This is an interventional treatment trial for Paroxysmal Nocturnal Haemoglobinuria (PNH)

Eligibility Criteria

18 Years - 80 Years (Adult, Older Adult)All SexesDoes not accept healthy volunteers

Inclusion Criteria:

Patients with known Paroxysmal Nocturnal Haemoglobinuria (PNH)
LDH >=1.5 Upper Limit of Normal (ULN)
Resistance to Eculizumab proven by both a recognised C5 polymorphism on genetic screening and complement inhibition on CH50 ELISA of <100% at concentrations of Eculizumab in excess of 5mug/mL
Willing to self-inject Coversin daily or to receive daily subcutaneous injections by a home nurse or in a doctor's office or hospital clinic
Males or females taking adequate contraceptive precautions if of childbearing potential, 18 - 80 years of age
Body weight ≥50kg and ≤ 100kg
The patient has provided written informed consent.
Willing to avoid prohibited medications for duration of study
Must agree to take appropriate prophylactic precautions against Neisseria infection.
Must be counselled regarding the possible reproductive risks of using Coversin and be advised to use an adequate method of contraception pending further data on reproductive toxicology.

Exclusion Criteria:

Body weight <50kg or>100kg
Pregnancy (females)
Failure to satisfy the PI of fitness to participate for any other reason
Known allergy to ticks or severe reaction to arthropod venom (e.g., bee or wasp venom)

Sites / Locations

Dr Saskia Langemeijer

Arms of the Study

Arm 1

Arm Type

Other

Arm Label

Coversin (Nomacopan)

Arm Description

This is an open label, non-comparator study.
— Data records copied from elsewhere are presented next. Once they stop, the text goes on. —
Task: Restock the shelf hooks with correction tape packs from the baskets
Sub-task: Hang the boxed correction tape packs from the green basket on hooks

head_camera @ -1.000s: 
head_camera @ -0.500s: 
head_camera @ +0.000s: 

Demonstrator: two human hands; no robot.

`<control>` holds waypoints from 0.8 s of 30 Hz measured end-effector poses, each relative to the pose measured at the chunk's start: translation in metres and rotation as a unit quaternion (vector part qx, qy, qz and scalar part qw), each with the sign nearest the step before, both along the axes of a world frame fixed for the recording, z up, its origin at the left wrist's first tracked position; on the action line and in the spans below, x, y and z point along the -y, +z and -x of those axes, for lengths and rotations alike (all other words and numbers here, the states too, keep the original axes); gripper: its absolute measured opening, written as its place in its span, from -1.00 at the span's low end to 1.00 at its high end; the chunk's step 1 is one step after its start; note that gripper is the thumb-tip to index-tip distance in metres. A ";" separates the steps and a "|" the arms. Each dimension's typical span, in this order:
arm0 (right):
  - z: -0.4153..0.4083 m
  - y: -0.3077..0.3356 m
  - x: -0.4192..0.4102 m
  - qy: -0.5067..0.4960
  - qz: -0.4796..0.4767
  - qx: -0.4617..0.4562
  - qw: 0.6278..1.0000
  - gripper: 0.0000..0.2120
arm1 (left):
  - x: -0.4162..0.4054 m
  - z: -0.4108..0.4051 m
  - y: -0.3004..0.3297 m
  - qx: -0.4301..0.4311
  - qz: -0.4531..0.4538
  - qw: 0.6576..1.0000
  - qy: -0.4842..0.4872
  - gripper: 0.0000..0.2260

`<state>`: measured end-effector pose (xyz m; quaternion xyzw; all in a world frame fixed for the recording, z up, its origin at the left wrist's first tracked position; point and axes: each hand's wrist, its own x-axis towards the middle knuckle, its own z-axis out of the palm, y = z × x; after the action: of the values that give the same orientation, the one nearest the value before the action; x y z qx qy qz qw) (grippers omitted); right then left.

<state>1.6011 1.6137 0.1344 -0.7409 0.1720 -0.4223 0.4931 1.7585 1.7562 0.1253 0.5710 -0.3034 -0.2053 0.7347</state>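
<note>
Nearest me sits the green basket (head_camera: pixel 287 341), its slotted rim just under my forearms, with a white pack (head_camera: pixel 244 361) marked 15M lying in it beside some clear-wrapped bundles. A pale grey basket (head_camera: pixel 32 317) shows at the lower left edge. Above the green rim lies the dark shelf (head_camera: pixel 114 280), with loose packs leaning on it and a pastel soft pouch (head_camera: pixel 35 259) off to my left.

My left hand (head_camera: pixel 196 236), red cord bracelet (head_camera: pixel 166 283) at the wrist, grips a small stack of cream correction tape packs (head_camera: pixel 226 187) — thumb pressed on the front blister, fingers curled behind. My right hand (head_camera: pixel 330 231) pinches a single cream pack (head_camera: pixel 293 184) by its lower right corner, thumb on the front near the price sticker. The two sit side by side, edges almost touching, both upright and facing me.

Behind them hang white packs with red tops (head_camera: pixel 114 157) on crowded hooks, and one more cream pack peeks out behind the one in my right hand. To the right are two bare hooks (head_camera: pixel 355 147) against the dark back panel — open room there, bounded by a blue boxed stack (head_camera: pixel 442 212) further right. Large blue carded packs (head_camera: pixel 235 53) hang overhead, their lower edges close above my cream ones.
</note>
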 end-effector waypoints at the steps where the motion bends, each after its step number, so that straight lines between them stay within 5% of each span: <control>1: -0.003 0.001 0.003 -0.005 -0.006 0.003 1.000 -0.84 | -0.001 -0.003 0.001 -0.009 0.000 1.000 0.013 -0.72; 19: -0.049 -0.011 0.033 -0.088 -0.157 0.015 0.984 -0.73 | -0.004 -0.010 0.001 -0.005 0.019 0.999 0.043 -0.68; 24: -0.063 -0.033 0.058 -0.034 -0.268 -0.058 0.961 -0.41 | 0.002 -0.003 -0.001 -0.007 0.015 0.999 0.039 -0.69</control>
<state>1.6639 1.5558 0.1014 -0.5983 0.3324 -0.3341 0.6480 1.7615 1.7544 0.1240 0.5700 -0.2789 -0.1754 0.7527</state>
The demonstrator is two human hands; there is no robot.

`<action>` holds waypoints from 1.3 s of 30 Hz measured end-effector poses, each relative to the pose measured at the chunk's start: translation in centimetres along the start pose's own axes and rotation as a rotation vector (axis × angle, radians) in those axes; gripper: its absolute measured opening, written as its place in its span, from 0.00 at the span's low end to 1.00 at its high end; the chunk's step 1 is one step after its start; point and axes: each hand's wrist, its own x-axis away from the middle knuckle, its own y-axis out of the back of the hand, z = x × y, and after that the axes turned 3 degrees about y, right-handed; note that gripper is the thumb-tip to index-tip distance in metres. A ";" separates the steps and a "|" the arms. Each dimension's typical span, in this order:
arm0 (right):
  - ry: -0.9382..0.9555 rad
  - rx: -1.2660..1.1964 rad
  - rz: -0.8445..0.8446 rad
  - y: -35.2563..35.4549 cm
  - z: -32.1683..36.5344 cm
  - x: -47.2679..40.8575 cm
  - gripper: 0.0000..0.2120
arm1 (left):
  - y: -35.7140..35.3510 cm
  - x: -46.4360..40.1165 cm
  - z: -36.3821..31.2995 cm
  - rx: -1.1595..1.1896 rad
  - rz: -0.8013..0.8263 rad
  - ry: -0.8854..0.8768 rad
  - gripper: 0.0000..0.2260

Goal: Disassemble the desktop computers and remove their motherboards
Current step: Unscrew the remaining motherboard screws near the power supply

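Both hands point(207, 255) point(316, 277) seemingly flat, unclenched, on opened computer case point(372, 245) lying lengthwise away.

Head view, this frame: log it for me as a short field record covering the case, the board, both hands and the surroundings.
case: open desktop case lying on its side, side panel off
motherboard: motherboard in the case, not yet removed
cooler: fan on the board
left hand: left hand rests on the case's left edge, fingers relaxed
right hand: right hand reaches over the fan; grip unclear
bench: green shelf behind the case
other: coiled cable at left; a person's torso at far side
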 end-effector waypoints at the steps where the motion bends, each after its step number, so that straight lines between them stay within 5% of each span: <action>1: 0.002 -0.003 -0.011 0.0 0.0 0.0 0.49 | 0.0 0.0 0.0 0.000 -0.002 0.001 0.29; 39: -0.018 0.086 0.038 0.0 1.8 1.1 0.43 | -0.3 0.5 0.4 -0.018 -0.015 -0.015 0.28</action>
Patient will be given a single ablating dose of 0.57mg/kg per subject followed by daily repeat maintenance doses. The initial repeat dose will be 25% of the ablating dose. If this is insufficient to maintain complement inhibition at ≤10% of baseline (pre-treatment) level after 5 days of treatment the daily dose will be increased by doubling until that level of inhibition is achieved. In the event of 100% inhibition being achieved the dose may be titrated downwards at the PI's discretion until a satisfactory clinical result is obtained. If at any point in treatment complement inhibition falls to less than 50% of baseline a further ablating dose of 0.57mg/kg should be given. Coversin lyophilised powder in each vial was diluted with 0.6 mL water for injection prior to use.

Outcomes

Primary Outcome Measures

Measurement of Ratio of LDH to the Upper Limit of Normal (ULN)

LDH is an indicator of disease progression in patients with PNH and is expected to fall to within 2x upper limit of normal (ULN) within 28 days in successfully treated patients. Units are measured in ratio of LDH:ULN, where the ULN is 250 U/L. The primary efficacy endpoint was the LDH AUC from Day 0 to 28 compared with 28 days pretreatment. Data for the 28 days pre-treatment was not collected, and as only one patient was recruited, the LDH values compared with baseline and the ratio of LDH to the Upper Limit of Normal (ULN) are presented.

Number and Type of Adverse Events (AE)

The number and type of reported AEs will be recorded as well as the opinion of the Principle Investigator (PI) as to their possible relationship to the study drug.

Secondary Outcome Measures

Measurement of Haemoglobin (Hb) at Days 28, 90, and 180, Absolute and Change From Baseline

Measuring change in mean Hb from Day 28, Day 90 and Day 180 (absolute and change from baseline)

Measurement of Haptoglobin (Hp) at Days 28, 90 and 180, Absolute and Change From Baseline

Measuring change in mean Hp from Day 28, Day 90 and Day 180 (absolute and change from baseline)

Measurement of Lactate Dehydrogenase (LDH) at Baseline, Day 90 and Day 180

Measuring the change in LDH at Baseline, Day 90 and Day 180. LDH is an indicator of disease progression in patients with PNH and is expected to fall to within 2x upper limit of normal (ULN) within 28 days in successfully treated patients. Units are measured in ratio of LDH:ULN, where the ULN is 250 U/L.

Change in Functional Assessment of Chronic Illness Therapy (FACIT) Score at Days 0, 28, 90 and 180

Functional Assessment of Chronic Illness Therapy - fatigue (FACIT-F) is a 13 item instrument designed to assess fatigue/tiredness and it's impact on daily activities and functioning in a chronic disease setting. The scale for each question in relation to quality of life ranges from 0-4 where 0= not at all, 1= a little bit, 2= somewhat, 3 = quite a bit and 4= very much. An increase in the scale score indicates an improvement in quality of life (less fatigue). A maximum score of 52 is interpreted as no fatigue . Baseline is assumed as 0.0 to demonstrate the change in units. The subscale score (as presented) is determined as per FACIT-f guidance, by multiplying the sum of the item scores by the number of items in the subscale, then divide by the number of items answered.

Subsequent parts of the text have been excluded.